The listing below should be printed exactly, though its pictures must not be.
==========
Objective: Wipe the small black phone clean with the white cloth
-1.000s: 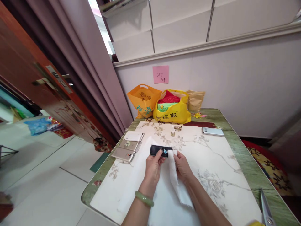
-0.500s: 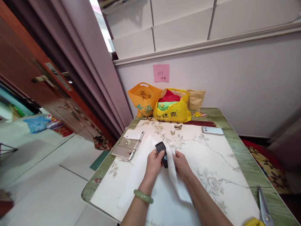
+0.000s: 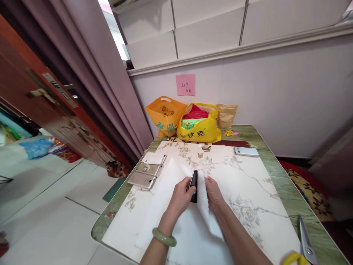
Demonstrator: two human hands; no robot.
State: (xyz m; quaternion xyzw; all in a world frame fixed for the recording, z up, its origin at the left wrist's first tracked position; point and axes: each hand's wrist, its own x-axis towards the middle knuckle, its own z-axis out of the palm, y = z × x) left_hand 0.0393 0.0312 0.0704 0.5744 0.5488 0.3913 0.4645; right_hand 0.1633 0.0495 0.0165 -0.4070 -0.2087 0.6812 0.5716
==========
- _RESPONSE BELOW_
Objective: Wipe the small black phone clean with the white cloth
-1.000s: 
-0.500s: 
+0.000s: 
Demonstrator: two human hands; no robot.
State: (xyz m; quaternion xyzw; all in a world frame fixed for the recording, z up, its origin at the left wrist's first tracked position; point and axes: each hand's wrist, its own x-axis towards the middle knuckle, its own z-axis out of the palm, y = z × x) left_hand 0.0393 0.0312 0.0704 0.5744 0.5488 0.3913 0.4645; right_hand 0.1633 0.0495 0.0165 -0.4070 -0.2087 0.6812 0.5716

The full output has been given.